> [Problem requirements]: Could you return all of the records exactly, minus their images?

Records drawn from a dataset:
======
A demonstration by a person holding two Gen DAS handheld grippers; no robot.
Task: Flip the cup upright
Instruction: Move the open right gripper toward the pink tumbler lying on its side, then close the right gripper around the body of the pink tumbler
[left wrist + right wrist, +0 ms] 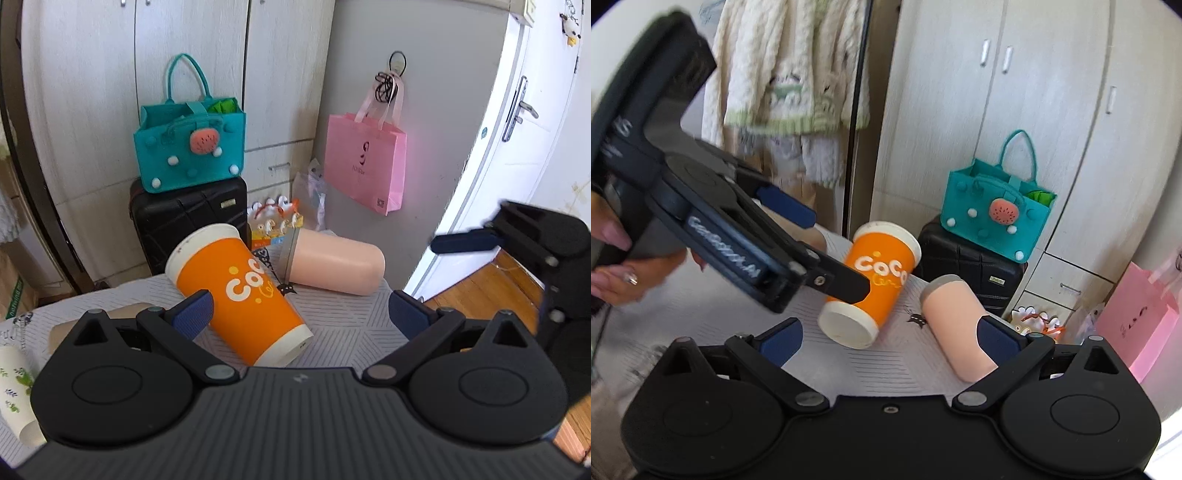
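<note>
An orange paper cup (236, 291) with a white rim lies on its side on the table (343, 325), its base toward me. It also shows in the right wrist view (871, 284). A pink cup (332, 264) with a grey rim lies on its side behind it, and shows in the right wrist view (956, 328). My left gripper (299, 314) is open, its jaws wide on either side of the orange cup's lower part, not touching it. My right gripper (888, 334) is open and empty, with the pink cup by its right finger. The left gripper (809, 247) appears from the side there, above the orange cup.
A black suitcase (184, 218) with a teal bag (188, 147) on it stands behind the table. A pink bag (365, 162) hangs on the wall. A white floral cup (14, 395) lies at the table's left. A small gift box (275, 223) stands behind the cups. The right gripper (517, 236) shows at the right.
</note>
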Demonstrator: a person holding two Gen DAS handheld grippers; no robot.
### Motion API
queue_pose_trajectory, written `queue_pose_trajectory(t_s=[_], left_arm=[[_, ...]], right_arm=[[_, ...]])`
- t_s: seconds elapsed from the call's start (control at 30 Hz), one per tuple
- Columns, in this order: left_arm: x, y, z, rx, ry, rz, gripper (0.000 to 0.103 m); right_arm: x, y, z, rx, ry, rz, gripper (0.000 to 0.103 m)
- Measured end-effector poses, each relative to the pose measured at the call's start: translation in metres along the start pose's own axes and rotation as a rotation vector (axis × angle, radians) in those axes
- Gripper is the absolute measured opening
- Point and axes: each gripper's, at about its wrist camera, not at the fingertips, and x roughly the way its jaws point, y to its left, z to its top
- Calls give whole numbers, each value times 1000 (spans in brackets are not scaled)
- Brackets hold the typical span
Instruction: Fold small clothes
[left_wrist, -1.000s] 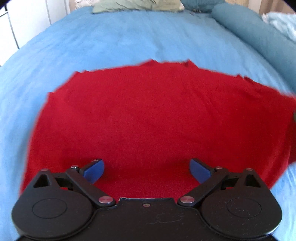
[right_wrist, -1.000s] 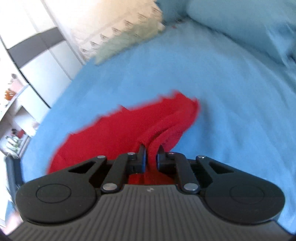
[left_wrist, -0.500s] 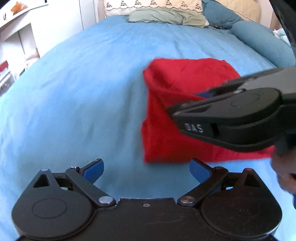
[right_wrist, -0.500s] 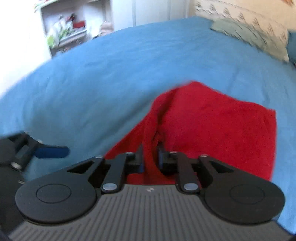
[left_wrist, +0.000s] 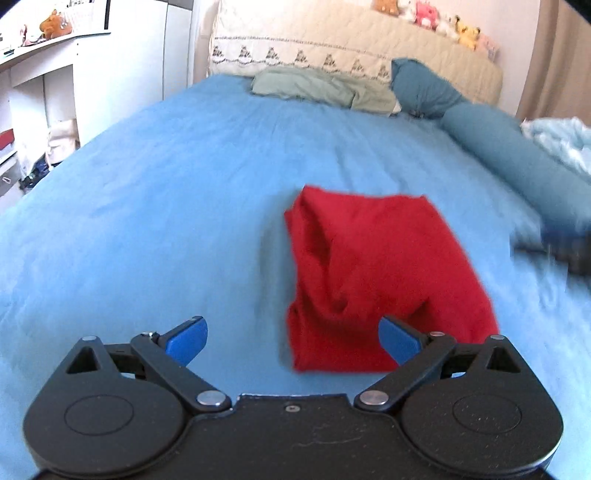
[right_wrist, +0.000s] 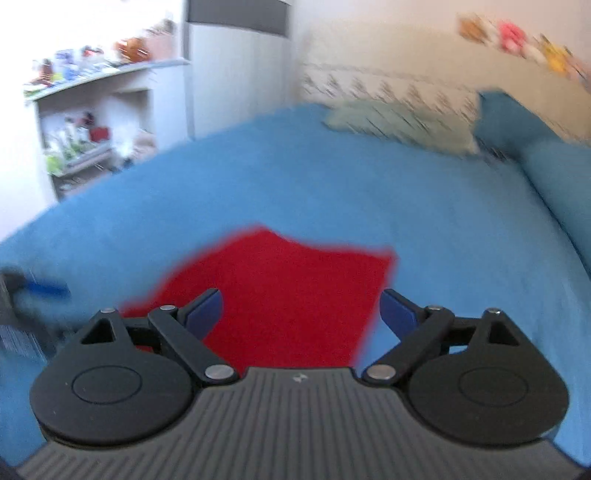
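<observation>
Red garment (left_wrist: 380, 280) lies folded into a rough rectangle on the blue bed (left_wrist: 166, 192), creased along its left edge. Left gripper (left_wrist: 293, 338) spread wide, holding nothing; its right finger (left_wrist: 399, 338) overlaps the cloth's near right corner in view, contact unclear. Right gripper (right_wrist: 301, 312) also spread, empty, garment (right_wrist: 291, 288) ahead between and past its fingers. Green pillow (left_wrist: 325, 86) and teal bolster (left_wrist: 517, 162) well beyond.

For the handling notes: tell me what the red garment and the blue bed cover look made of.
Red garment: soft matte cloth, probably a fine knit; it slumps into rounded folds without shine. Blue bed cover: matte, slightly napped fabric, perhaps fleece or brushed cotton; blur leaves the weave unclear.
</observation>
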Motion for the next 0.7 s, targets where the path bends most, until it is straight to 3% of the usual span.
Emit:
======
> [Exercise answer]:
A demonstration by a person holding two Gen DAS handheld grippers; no robot.
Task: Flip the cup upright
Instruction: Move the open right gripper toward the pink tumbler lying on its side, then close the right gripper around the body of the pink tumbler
[left wrist + right wrist, +0 ms] 
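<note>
An orange paper cup (236, 291) with a white rim lies on its side on the table (343, 325), its base toward me. It also shows in the right wrist view (871, 284). A pink cup (332, 264) with a grey rim lies on its side behind it, and shows in the right wrist view (956, 328). My left gripper (299, 314) is open, its jaws wide on either side of the orange cup's lower part, not touching it. My right gripper (888, 334) is open and empty, with the pink cup by its right finger. The left gripper (809, 247) appears from the side there, above the orange cup.
A black suitcase (184, 218) with a teal bag (188, 147) on it stands behind the table. A pink bag (365, 162) hangs on the wall. A white floral cup (14, 395) lies at the table's left. A small gift box (275, 223) stands behind the cups. The right gripper (517, 236) shows at the right.
</note>
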Demonstrator: a person holding two Gen DAS handheld grippers; no robot.
### Motion API
queue_pose_trajectory, written `queue_pose_trajectory(t_s=[_], left_arm=[[_, ...]], right_arm=[[_, ...]])`
- t_s: seconds elapsed from the call's start (control at 30 Hz), one per tuple
- Columns, in this order: left_arm: x, y, z, rx, ry, rz, gripper (0.000 to 0.103 m); right_arm: x, y, z, rx, ry, rz, gripper (0.000 to 0.103 m)
- Measured end-effector poses, each relative to the pose measured at the call's start: translation in metres along the start pose's own axes and rotation as a rotation vector (axis × angle, radians) in those axes
- Gripper is the absolute measured opening
- Point and axes: each gripper's, at about its wrist camera, not at the fingertips, and x roughly the way its jaws point, y to its left, z to its top
- Calls give whole numbers, each value times 1000 (spans in brackets are not scaled)
- Brackets hold the typical span
Instruction: Fold small clothes
[left_wrist, -1.000s] 
[right_wrist, -1.000s] 
[left_wrist, -0.500s] 
[right_wrist, -0.500s] 
[left_wrist, +0.000s] 
[right_wrist, +0.000s] 
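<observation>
Red garment (left_wrist: 380, 280) lies folded into a rough rectangle on the blue bed (left_wrist: 166, 192), creased along its left edge. Left gripper (left_wrist: 293, 338) spread wide, holding nothing; its right finger (left_wrist: 399, 338) overlaps the cloth's near right corner in view, contact unclear. Right gripper (right_wrist: 301, 312) also spread, empty, garment (right_wrist: 291, 288) ahead between and past its fingers. Green pillow (left_wrist: 325, 86) and teal bolster (left_wrist: 517, 162) well beyond.

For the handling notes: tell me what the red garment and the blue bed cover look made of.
Red garment: soft matte cloth, probably a fine knit; it slumps into rounded folds without shine. Blue bed cover: matte, slightly napped fabric, perhaps fleece or brushed cotton; blur leaves the weave unclear.
</observation>
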Motion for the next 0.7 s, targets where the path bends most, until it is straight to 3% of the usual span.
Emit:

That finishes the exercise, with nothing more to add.